Отражение возмущалось. Ему было страшно. Если прищурить глаза, приглушить расплывчатое освещение, сконцентрироваться на том, что происходит за пятнистой от времени поверхностью, то можно уловить удивление напяленной оболочки, ее страх, разочарование. Весь пучок обыденных реакций, предсказуемый химизм рациональности, превращающей тело в неподвластного душе голема.
Парвулеско внимательно наблюдал за мной глазами древней черепахи, поднимающей морщинистые веки лишь затем, чтобы уловить редчайшее мгновение изменения в окружающем ее пейзаже.
- Не лгите ни мне, ни себе. Не лгите, прежде всего, себе самому. Моя профессия - ложь, и я распознаю ее даже в шуме ветра, когда перехожу из одной иллюзии в другую.
- Чего же вы желаете? Правды?
Парвулеско усмехнулся.
- Невидимая Вселенная кипит. Она насыщена энергиями, токами высокого напряжения, озарениями, тенями, грозовыми разрядами и молниеносными материализациями. В ней каждый постоянно меняет свои имена и маски, растворяется и концентрируется в потоке световых догматов, погруженных в конкретность психики. И все мы - жители этой оккультной страны, чья столица находится в бездне метафизики, мистических доктрин, религиозных формул, и чья периферия лишь граничит с обычным миром. Когда переступаешь границу обыденности в погоне за пониманием или в побеге от реальности, то оказываешься в страшном центре запутанных нитей заговора, откуда уже нет никакого выхода. Какую бы благостную картинку вы себе не придумывали, теперь нет гарантии, что это - не контрзаговор, что за личиной обычности не скрывается двойной агент, готовый в любую секунду размозжить вам голову.
В голове включился трансформатор. Загудел, заискрил, перерабатывая рваную ткань вспыхивающих и угасающих мыслей в глухой и ровный фон шершавых слов.

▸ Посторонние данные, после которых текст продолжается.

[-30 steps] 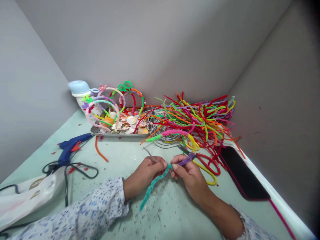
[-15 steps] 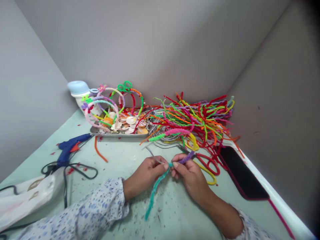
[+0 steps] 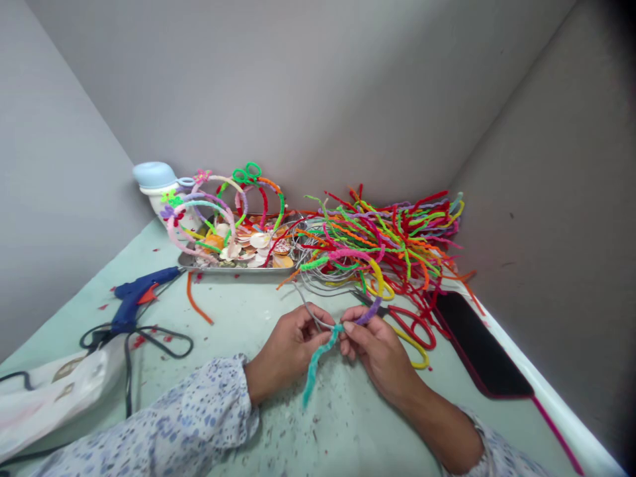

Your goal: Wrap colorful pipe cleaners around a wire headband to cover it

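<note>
The left hand [image 3: 294, 339] pinches the teal pipe cleaner [image 3: 313, 371], its dangling end higher than before, while the right hand [image 3: 376, 346] grips the multicolour wrapped wire [image 3: 378, 278].

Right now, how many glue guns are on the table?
1: the blue glue gun, beyond the white bag, its nozzle near the metal tray's left corner.

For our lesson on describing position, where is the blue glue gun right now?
In the head view, the blue plastic glue gun with an orange trigger lies on the left, just in front of the shallow metal tray of shells.
</note>
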`<action>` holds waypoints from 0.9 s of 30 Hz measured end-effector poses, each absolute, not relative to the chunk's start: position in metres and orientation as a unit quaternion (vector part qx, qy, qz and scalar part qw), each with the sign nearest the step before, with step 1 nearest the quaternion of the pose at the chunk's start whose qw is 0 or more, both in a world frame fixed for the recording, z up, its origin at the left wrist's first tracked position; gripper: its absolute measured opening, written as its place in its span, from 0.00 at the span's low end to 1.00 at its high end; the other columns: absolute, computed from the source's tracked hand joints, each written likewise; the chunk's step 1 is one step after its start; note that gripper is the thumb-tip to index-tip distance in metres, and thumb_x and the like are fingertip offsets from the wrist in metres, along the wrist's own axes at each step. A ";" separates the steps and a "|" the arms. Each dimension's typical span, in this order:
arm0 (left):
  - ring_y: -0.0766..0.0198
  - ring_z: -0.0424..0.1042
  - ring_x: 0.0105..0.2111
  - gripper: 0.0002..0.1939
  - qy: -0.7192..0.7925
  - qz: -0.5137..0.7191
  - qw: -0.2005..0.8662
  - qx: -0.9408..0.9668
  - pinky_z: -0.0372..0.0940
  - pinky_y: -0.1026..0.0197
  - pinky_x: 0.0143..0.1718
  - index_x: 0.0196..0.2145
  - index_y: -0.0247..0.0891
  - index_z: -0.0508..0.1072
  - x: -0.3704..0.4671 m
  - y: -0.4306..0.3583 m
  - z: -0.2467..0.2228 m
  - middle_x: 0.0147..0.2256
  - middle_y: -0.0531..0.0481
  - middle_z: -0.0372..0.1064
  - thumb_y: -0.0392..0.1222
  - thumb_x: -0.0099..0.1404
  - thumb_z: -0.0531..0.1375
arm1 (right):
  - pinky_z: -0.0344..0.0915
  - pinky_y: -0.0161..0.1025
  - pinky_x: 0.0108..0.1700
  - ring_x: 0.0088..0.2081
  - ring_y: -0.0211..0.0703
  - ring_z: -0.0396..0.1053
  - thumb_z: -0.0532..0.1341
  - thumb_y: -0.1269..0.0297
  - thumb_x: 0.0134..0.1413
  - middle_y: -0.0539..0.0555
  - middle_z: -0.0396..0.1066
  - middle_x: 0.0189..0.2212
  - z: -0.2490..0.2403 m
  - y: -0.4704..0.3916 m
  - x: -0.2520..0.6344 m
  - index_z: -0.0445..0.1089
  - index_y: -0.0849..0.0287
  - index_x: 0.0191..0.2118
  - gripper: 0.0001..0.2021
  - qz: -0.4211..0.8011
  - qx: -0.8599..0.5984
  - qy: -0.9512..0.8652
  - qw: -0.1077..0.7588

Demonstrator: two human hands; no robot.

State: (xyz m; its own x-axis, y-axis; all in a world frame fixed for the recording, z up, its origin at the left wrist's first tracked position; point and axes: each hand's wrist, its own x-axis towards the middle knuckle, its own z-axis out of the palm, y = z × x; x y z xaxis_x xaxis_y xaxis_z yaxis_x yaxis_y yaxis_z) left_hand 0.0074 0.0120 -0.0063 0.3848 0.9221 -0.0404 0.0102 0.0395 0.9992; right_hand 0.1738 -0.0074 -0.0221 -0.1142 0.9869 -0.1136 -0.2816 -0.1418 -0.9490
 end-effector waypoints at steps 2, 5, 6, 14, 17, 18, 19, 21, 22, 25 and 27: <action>0.70 0.61 0.24 0.15 0.399 0.385 0.606 0.571 0.57 0.66 0.26 0.34 0.33 0.69 0.008 0.013 -0.008 0.24 0.53 0.65 0.48 0.56 0.65 | 0.57 0.34 0.25 0.21 0.36 0.63 0.62 0.59 0.54 0.47 0.68 0.20 -0.024 -0.007 0.175 0.65 0.59 0.36 0.09 0.623 -0.426 -0.417 0.507; 0.67 0.65 0.25 0.15 0.400 0.392 0.606 0.565 0.59 0.65 0.27 0.33 0.33 0.69 0.009 0.012 -0.006 0.25 0.51 0.68 0.47 0.55 0.65 | 0.57 0.34 0.26 0.22 0.36 0.63 0.61 0.60 0.54 0.47 0.68 0.19 -0.025 -0.008 0.175 0.65 0.58 0.36 0.09 0.626 -0.423 -0.421 0.502; 0.67 0.66 0.25 0.14 0.401 0.393 0.603 0.567 0.59 0.65 0.27 0.32 0.33 0.69 0.009 0.012 -0.004 0.25 0.50 0.69 0.47 0.55 0.65 | 0.57 0.34 0.26 0.21 0.36 0.63 0.61 0.60 0.55 0.47 0.68 0.19 -0.025 -0.008 0.175 0.65 0.58 0.36 0.08 0.627 -0.423 -0.421 0.500; 0.69 0.65 0.24 0.07 0.405 0.403 0.568 0.593 0.58 0.67 0.27 0.28 0.33 0.70 0.009 0.010 0.006 0.24 0.54 0.67 0.39 0.56 0.64 | 0.58 0.34 0.27 0.23 0.36 0.63 0.61 0.60 0.55 0.48 0.69 0.20 -0.022 -0.009 0.175 0.65 0.58 0.37 0.08 0.618 -0.421 -0.442 0.496; 0.69 0.66 0.23 0.07 0.396 0.398 0.603 0.567 0.59 0.66 0.26 0.28 0.33 0.69 0.010 0.010 0.005 0.22 0.54 0.69 0.39 0.56 0.64 | 0.59 0.35 0.28 0.23 0.36 0.63 0.61 0.59 0.55 0.48 0.69 0.20 -0.021 -0.010 0.174 0.65 0.58 0.37 0.09 0.609 -0.428 -0.448 0.495; 0.69 0.67 0.23 0.08 0.394 0.398 0.616 0.554 0.60 0.66 0.27 0.28 0.33 0.69 0.011 0.010 0.006 0.23 0.53 0.70 0.39 0.56 0.64 | 0.59 0.35 0.28 0.23 0.36 0.64 0.61 0.59 0.55 0.48 0.69 0.20 -0.020 -0.010 0.174 0.65 0.58 0.37 0.09 0.606 -0.432 -0.450 0.494; 0.68 0.68 0.24 0.09 0.391 0.400 0.628 0.541 0.60 0.66 0.27 0.28 0.33 0.68 0.012 0.010 0.007 0.23 0.53 0.70 0.40 0.55 0.65 | 0.59 0.36 0.28 0.23 0.37 0.64 0.61 0.59 0.54 0.48 0.69 0.21 -0.019 -0.010 0.173 0.65 0.58 0.38 0.10 0.603 -0.436 -0.452 0.492; 0.67 0.69 0.23 0.11 0.390 0.403 0.646 0.517 0.61 0.65 0.27 0.27 0.34 0.68 0.013 0.011 0.010 0.22 0.53 0.70 0.41 0.53 0.66 | 0.60 0.36 0.29 0.24 0.37 0.65 0.61 0.57 0.54 0.48 0.70 0.21 -0.016 -0.011 0.172 0.65 0.58 0.38 0.11 0.599 -0.444 -0.453 0.489; 0.67 0.69 0.23 0.12 0.394 0.405 0.651 0.507 0.61 0.65 0.26 0.26 0.34 0.68 0.013 0.011 0.012 0.21 0.53 0.70 0.41 0.51 0.67 | 0.61 0.36 0.29 0.24 0.38 0.65 0.62 0.57 0.53 0.49 0.70 0.22 -0.015 -0.011 0.171 0.65 0.58 0.38 0.12 0.598 -0.446 -0.453 0.489; 0.67 0.68 0.21 0.13 0.400 0.407 0.660 0.489 0.61 0.65 0.24 0.24 0.35 0.66 0.015 0.011 0.016 0.18 0.54 0.69 0.41 0.49 0.68 | 0.61 0.37 0.29 0.24 0.38 0.65 0.62 0.55 0.53 0.49 0.70 0.22 -0.014 -0.011 0.169 0.65 0.59 0.38 0.13 0.592 -0.449 -0.455 0.490; 0.67 0.68 0.20 0.13 0.397 0.408 0.666 0.481 0.60 0.65 0.23 0.24 0.35 0.65 0.015 0.011 0.018 0.18 0.55 0.68 0.41 0.49 0.68 | 0.61 0.37 0.29 0.24 0.37 0.65 0.62 0.55 0.53 0.49 0.70 0.22 -0.014 -0.011 0.169 0.65 0.59 0.38 0.13 0.589 -0.451 -0.458 0.489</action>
State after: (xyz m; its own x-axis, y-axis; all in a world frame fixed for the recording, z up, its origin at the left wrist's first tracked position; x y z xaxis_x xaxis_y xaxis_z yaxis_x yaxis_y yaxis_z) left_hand 0.0149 0.0111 0.0179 0.3506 0.9265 -0.1368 -0.1620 0.2038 0.9655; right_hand 0.1689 -0.0114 -0.0140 -0.1135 0.9900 -0.0837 -0.1629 -0.1017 -0.9814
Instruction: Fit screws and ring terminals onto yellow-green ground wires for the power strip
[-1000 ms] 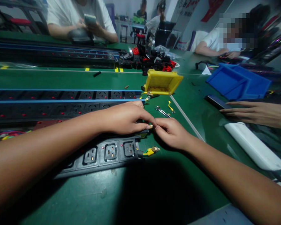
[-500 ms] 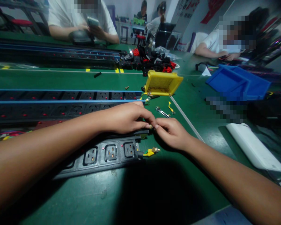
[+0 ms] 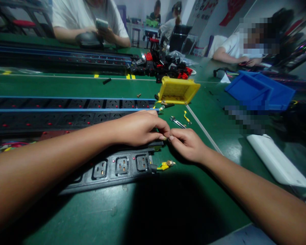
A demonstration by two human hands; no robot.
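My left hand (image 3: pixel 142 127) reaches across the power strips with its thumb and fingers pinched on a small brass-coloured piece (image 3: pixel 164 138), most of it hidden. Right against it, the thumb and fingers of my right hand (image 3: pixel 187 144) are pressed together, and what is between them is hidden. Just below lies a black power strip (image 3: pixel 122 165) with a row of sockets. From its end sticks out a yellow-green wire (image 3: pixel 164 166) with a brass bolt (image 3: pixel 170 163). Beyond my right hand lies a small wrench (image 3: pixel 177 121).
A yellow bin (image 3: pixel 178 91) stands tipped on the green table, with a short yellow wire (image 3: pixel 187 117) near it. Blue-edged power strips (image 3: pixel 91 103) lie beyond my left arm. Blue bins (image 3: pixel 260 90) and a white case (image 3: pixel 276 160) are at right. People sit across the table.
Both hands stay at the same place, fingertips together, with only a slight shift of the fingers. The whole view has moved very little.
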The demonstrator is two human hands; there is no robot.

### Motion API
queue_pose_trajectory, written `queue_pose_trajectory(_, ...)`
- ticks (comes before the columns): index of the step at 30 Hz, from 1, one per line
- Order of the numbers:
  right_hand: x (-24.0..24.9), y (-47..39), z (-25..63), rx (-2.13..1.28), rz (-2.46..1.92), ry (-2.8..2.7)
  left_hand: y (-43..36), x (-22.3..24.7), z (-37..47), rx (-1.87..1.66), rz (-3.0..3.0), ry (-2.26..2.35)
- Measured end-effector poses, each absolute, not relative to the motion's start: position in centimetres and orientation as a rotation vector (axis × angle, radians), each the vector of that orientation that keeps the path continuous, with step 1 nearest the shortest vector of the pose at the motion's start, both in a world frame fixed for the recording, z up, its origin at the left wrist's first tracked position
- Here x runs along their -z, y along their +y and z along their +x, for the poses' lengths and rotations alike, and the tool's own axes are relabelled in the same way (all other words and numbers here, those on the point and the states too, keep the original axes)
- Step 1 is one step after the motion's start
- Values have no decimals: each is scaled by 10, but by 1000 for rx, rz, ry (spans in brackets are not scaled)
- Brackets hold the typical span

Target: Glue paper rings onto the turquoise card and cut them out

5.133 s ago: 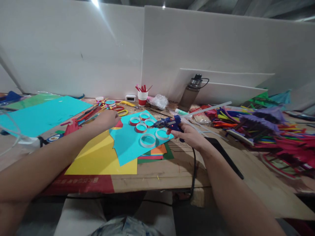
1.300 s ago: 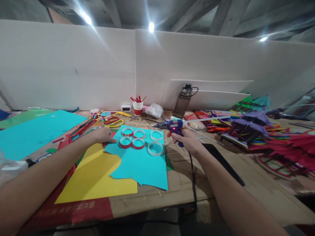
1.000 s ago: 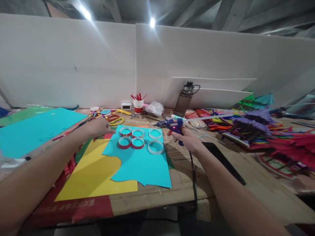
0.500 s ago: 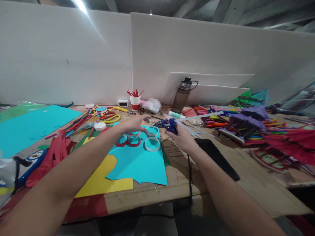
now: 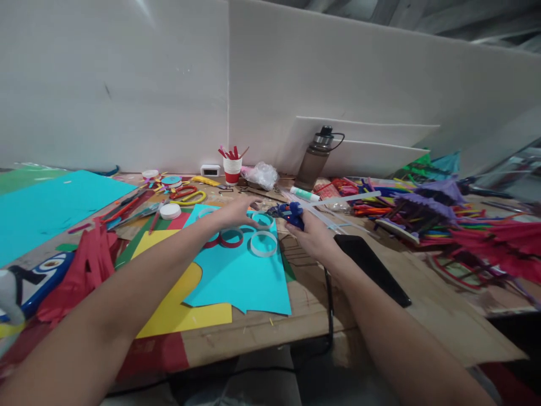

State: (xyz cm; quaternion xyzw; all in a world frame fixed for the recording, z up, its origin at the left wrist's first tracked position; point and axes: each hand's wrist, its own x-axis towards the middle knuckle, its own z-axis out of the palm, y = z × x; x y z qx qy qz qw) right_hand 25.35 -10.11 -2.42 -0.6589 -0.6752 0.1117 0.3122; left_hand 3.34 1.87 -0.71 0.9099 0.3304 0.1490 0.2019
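Observation:
My right hand (image 5: 311, 230) is wrapped round a blue hot glue gun (image 5: 291, 214). A long translucent glue stick (image 5: 350, 199) juts out of its back to the right, and its nozzle points left toward a white paper ring (image 5: 262, 220). My left hand (image 5: 239, 213) reaches over from the left, thumb and fingers apart beside that ring; whether the thumb touches it I cannot tell. The ring stands on a sheet of turquoise paper (image 5: 249, 287). Nearer to me is another white ring (image 5: 264, 244), and left of it a red-and-white ring (image 5: 231, 238). My left forearm partly hides more rings.
Yellow paper (image 5: 186, 318) lies partly under the turquoise sheet. A black phone-like slab (image 5: 372, 268) is beside my right forearm. Behind stand a paper cup (image 5: 232, 171) of red sticks and a bottle (image 5: 313, 160). Scissors (image 5: 190, 195) and a white lid (image 5: 170, 211) are at left, colourful sticks at right.
The view has tilted and shifted slightly. Both hands keep nearly the same pose by the far white ring, the glue gun still in my right hand.

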Motion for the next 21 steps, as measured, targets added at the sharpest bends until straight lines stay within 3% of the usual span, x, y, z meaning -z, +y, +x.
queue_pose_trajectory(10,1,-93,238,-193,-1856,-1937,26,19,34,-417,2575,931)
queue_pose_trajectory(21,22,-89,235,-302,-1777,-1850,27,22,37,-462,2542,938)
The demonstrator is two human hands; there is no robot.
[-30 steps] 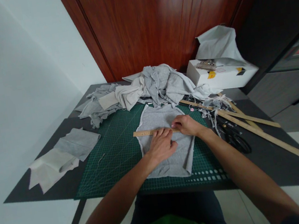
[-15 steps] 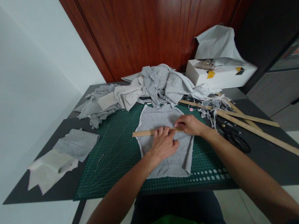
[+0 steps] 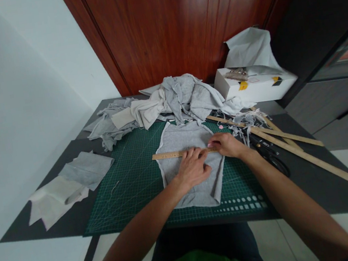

- И тогда на чьей же я стороне? Какие цели преследую?
- Вы думаете все так просто и банально? Как в шпионских фильмах? Смысл заговора как раз и состоит в том, что его смысл невозможно выразить, уловить, четко расставить все вовлеченные в него фигуры по определенным местам и раскрасить их в черный и белый цвет. Он неуловим и двойственен. Он подвижен и не поддается рациональному анализу. Мы присутствуем во всех ключевых сферах управления, направляем все процессы. Без нас нет движения, ничто не делается, ничто не пишется без нашего тайного кураторства. Они склонны называть это деньгами, я склонен называть это заговором. И как разгадать, кто скрывается за привычной маской? Генералы и террористы, шпионы и поэты, президенты и оккультисты, отцы церкви и ересиархи, мафиози и аскеты, масоны и натуралисты, проститутки и блаженные, святые, салонные художники и рабочие, археологи и фальшивомонетчики - все они могут оказаться силами конспирологической драмы, ее авторами и исполнителями. Можно находиться в центре и не догадываться об этом. Выпасть из урагана борьбы в тишину и следовать за ней, уверяя себя в мире и покое.